Israel-based threat actors show growing sophistication of email attacks

A threat group based in Israel is behind attacks in recent weeks, according to a report from email security firm Abnormal Security. The concern’s new threat report tracked some 350 business email compromise exploits dating back to February 2021 perpetrated by the group.

While this is not the first time there has been an attack out of Israel, it is highly unusual. According to Abnormal, 74% of all attacks the firm analyzed over the past year were from Nigeria.

Mike Britton, the chief information security officer at Abnormal, said that while it is not unexpected that sophisticated threat actors would emerge from a skilled, innovative technology ecosystem, Asia, Israel — in fact the Middle East, generally — are bases for BEC attackers.

“Comparatively, countries in Asian and Middle Eastern are at the bottom of the list, with only 1.2% and 0.5% of BEC actors, respectively,” he said, adding a caveat: “Unfortunately, our research cannot definitively say the threat actors are Israeli — just that we have confidence they are operating out of Israel (Figure A).”

Figure A

Israel has typically been a target most recently of a series of DDoS attacks timed with the annual OpIsrael coordinated cyber attack campaign.

The study reported that, after Africa, the U.K. is the (distant) second-most prominent source of BEC attacks, accounting for 5.8% of attacks, followed by South Africa, the U.S., Turkey and Canada.
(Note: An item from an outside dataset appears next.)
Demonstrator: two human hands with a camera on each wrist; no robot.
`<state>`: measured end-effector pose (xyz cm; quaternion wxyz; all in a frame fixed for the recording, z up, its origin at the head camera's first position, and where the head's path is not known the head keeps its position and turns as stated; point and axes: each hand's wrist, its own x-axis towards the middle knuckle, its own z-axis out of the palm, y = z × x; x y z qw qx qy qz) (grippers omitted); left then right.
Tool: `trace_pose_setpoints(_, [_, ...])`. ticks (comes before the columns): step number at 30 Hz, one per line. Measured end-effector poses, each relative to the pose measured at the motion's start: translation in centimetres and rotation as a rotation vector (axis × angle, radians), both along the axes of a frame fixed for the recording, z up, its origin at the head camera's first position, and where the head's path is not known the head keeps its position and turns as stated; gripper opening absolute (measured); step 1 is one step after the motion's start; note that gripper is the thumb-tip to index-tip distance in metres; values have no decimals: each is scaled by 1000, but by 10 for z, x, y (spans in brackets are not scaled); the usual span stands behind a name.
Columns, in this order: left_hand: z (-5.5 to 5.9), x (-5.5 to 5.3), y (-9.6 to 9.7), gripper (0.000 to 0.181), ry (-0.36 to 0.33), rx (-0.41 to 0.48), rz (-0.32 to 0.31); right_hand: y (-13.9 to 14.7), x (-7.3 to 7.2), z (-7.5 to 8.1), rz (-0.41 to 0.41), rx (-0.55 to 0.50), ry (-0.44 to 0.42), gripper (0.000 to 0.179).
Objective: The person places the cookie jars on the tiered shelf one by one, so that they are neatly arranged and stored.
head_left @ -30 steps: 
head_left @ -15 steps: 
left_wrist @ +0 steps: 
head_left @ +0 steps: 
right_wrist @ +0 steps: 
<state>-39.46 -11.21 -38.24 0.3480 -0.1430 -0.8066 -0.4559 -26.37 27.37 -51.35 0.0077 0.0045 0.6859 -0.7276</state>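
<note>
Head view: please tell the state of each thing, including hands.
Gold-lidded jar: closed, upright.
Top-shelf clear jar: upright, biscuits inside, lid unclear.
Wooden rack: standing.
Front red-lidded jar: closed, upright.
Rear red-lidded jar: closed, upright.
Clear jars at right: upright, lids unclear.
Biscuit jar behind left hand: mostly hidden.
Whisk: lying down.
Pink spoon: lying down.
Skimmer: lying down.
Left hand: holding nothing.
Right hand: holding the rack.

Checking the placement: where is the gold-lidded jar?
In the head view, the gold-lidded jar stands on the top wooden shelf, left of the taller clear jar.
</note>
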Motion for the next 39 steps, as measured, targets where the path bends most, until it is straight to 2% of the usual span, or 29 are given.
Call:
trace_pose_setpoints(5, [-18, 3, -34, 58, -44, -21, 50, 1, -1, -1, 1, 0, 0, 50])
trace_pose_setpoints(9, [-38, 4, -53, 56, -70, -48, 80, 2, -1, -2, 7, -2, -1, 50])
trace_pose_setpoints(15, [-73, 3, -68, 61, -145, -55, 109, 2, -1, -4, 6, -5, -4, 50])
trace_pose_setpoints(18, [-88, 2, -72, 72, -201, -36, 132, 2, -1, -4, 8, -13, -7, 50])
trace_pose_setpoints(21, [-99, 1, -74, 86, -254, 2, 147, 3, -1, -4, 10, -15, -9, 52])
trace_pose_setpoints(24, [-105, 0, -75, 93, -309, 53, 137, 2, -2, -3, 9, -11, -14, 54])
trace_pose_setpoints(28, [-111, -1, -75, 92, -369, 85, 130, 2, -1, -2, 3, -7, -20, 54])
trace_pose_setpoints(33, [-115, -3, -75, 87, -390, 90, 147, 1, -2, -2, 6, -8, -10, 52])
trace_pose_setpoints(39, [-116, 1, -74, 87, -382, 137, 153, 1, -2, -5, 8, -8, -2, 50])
Britton said the sophistication of the attackers’ methods shows how cybercriminals, once relying on generic phishing campaigns, have had to adapt to organizations’ evolving defensive postures and employee training.
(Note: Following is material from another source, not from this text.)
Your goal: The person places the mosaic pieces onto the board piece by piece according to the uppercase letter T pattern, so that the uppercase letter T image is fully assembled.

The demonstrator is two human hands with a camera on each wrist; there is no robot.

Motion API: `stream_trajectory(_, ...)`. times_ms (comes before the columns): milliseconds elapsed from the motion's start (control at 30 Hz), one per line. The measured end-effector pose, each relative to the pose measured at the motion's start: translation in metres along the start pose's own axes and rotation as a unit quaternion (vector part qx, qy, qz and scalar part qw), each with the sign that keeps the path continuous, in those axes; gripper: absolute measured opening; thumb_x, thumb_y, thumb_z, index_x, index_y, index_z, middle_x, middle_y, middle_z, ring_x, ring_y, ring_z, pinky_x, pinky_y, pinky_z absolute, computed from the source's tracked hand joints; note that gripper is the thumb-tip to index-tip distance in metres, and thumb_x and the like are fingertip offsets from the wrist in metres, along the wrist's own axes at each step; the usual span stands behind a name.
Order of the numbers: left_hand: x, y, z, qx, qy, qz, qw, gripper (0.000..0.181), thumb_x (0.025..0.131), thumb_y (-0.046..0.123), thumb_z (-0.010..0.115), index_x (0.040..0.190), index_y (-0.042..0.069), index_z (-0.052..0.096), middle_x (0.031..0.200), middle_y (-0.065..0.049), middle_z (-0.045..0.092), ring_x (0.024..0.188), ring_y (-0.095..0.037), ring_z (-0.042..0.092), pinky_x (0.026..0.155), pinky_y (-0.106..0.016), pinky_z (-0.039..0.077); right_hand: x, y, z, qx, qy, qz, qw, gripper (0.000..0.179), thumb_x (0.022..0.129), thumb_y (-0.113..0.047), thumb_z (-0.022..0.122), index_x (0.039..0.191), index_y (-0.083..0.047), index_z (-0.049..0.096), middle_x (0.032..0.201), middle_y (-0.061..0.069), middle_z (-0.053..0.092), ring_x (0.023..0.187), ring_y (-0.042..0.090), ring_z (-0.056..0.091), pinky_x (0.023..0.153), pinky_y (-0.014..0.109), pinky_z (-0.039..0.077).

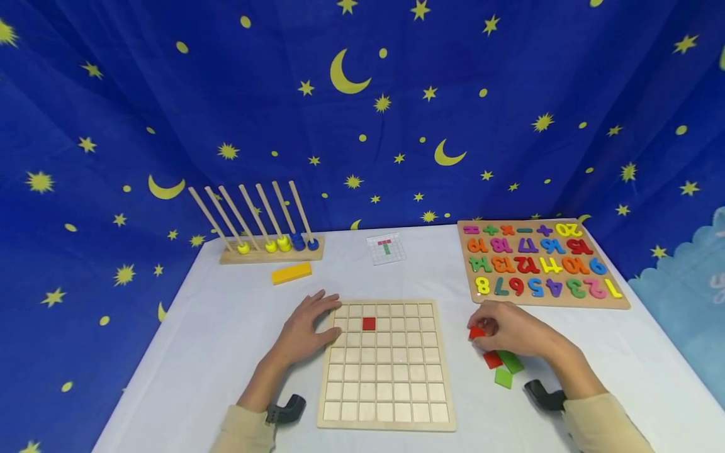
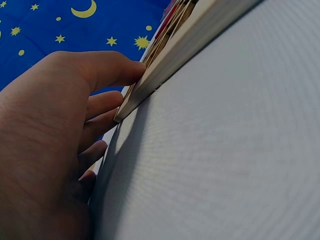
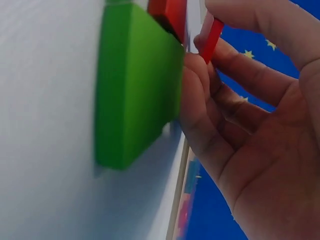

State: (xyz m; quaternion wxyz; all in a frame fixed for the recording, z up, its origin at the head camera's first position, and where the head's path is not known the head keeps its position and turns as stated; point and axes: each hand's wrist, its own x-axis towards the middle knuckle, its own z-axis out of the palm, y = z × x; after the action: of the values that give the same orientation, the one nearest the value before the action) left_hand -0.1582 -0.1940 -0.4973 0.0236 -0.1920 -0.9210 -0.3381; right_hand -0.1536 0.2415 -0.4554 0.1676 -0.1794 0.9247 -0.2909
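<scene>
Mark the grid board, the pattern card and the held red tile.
Grid board (image 1: 384,356), head view: bare middle cell.
Pattern card (image 1: 387,250), head view: printed green stem.
Held red tile (image 3: 213,40), right wrist view: red side.

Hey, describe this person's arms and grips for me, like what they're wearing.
The left sleeve and right sleeve are plain beige fabric. There's a black, bent left wrist attachment and a similar black right wrist attachment, with no cables showing. The left grip and right grip are bare, with no gloves.
</scene>
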Motion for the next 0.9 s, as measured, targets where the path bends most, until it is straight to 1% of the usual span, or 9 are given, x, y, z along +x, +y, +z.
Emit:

“Instead of generic phishing emails, we’re seeing the rise of highly sophisticated, socially engineered BEC attacks that can evade detection at many organizations,” he said.
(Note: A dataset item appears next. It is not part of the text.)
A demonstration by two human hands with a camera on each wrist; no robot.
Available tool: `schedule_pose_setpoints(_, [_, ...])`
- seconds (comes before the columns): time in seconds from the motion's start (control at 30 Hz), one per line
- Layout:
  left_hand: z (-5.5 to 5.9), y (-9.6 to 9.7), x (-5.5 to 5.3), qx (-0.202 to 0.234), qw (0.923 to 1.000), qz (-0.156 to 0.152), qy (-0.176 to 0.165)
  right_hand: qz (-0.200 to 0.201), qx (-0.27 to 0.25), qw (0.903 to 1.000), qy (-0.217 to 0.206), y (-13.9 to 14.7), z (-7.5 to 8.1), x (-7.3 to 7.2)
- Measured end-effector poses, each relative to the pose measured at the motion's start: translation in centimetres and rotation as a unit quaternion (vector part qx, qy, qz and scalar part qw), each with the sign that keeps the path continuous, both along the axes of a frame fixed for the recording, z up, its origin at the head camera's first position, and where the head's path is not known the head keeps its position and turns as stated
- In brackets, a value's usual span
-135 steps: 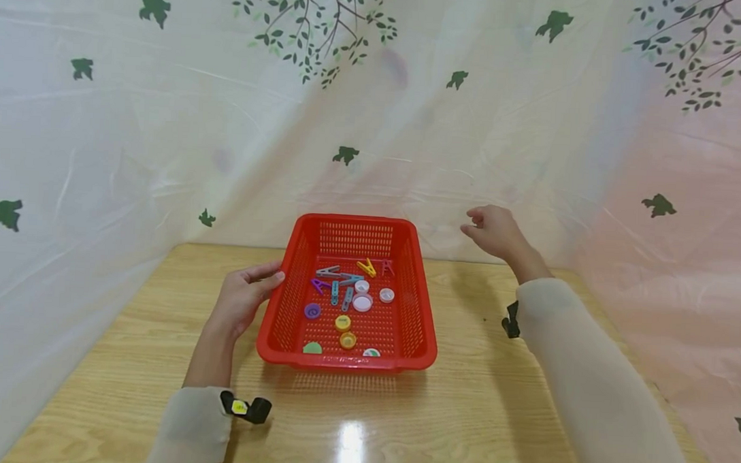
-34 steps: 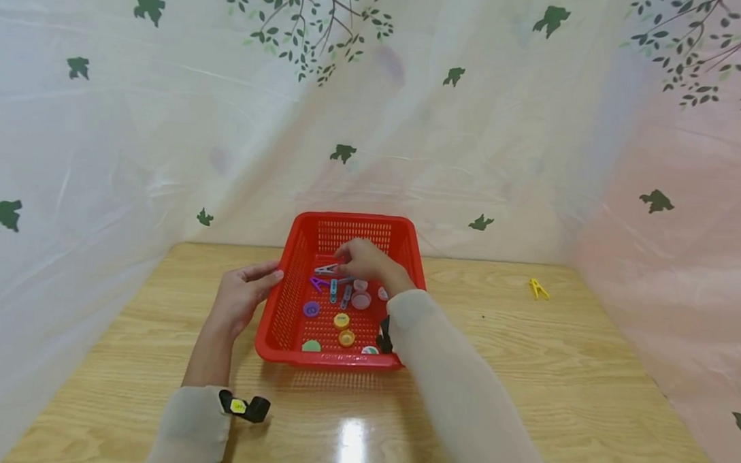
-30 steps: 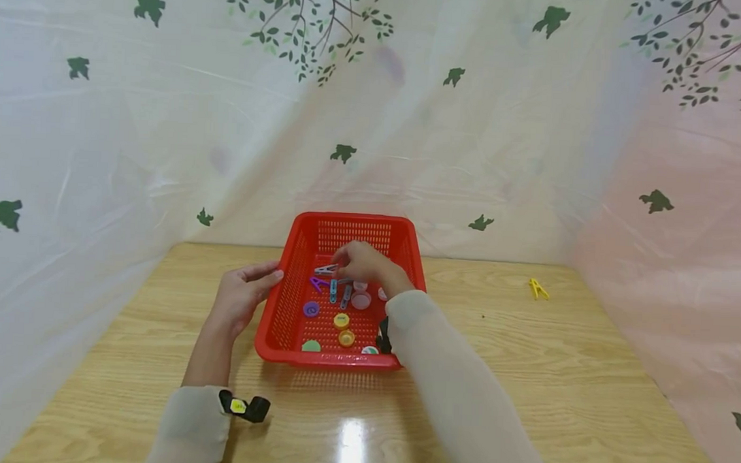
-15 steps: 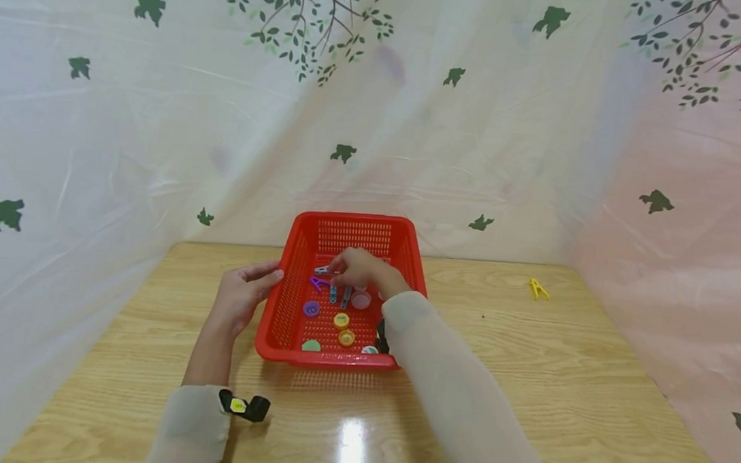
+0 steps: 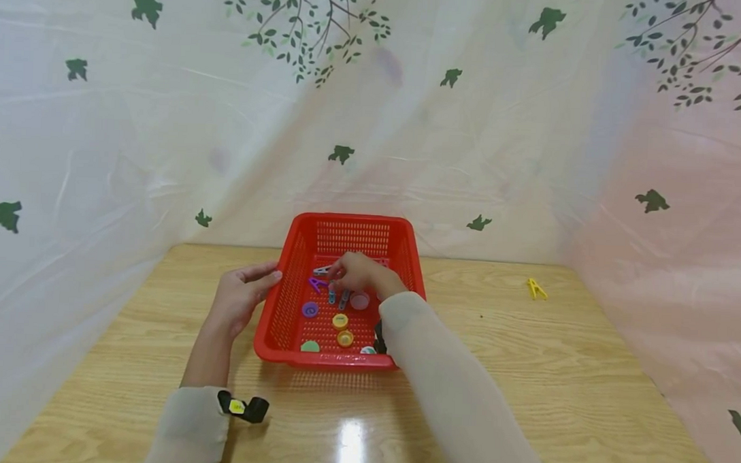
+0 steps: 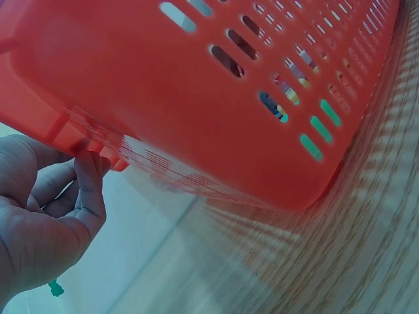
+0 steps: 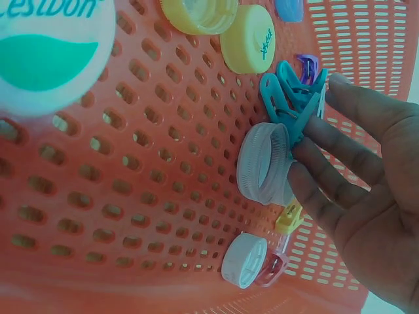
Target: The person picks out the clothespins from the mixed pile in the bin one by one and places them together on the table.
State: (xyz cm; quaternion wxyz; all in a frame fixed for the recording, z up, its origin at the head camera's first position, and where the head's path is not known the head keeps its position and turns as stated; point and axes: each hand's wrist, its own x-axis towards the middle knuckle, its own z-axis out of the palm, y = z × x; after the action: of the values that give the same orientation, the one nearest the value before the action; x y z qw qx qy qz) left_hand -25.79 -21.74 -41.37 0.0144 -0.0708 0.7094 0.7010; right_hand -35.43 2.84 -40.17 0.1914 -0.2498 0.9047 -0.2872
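Observation:
My left hand (image 5: 239,298) grips the left rim of a red plastic basket (image 5: 335,360), thumb on the near side. In the left wrist view the left fingertips (image 6: 91,167) meet below the rim. Inside the basket, my right hand (image 5: 359,272) reaches down among clothespins and bottle caps. The right wrist view shows its thumb and forefinger on either side of a teal clothespin (image 7: 302,98), pinching it. A purple clothespin (image 5: 317,285) and a grey clothespin (image 5: 321,271) lie just left of these fingers. A ribbed clear cap (image 7: 262,163) is close under the other fingers.
A yellow clothespin (image 5: 536,289) lies on the wooden table (image 5: 495,358) to the right. Nearer in the basket are a purple cap (image 5: 310,310), yellow caps (image 5: 340,321), a green cap (image 5: 310,346) and a white cap (image 5: 368,350). A printed curtain (image 5: 471,153) stands behind the table.
From above the table's right side, my right hand has come into the basket, then down and nearer to the teal clothespin. The yellow clothespin on the table has come into view. My left hand stays.

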Motion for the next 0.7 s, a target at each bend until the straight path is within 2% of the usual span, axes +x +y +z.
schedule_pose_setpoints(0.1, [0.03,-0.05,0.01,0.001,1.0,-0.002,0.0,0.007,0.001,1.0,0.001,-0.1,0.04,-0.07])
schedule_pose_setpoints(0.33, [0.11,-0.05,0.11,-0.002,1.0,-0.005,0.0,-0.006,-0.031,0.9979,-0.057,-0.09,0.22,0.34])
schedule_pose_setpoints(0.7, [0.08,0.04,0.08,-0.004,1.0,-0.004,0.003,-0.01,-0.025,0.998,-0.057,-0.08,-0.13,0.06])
According to the Abnormal study, the Israel-based attackers’ methods include:

• Spoofing the senior leaders who would actually make financial transactions.
• Using two personas, one inside and one outside the target company.
• Spoofing email addresses using real domains.
• Updating the sending display name to make it look like emails were coming from the CEO if the target organization had a DMARC policy that would prevent email spoofing.
• Translating emails into the language that their target organization would ordinarily use.

Abnormal said the framework of the attacks involves internal and external message vectors — real people, spoofed, within and outside of the target organization — with the former frequently being the targeted company’s CEO (Figure B).

Figure B

• The attack involves a message from the “executive” to the phished employee notifying them of an impending acquisition and requesting they send an initial payment.
• Then the attackers bring in an external vector, a real attorney practicing mergers and acquisitions usually in firms out of the United Kingdom, often at the global firm KPMG.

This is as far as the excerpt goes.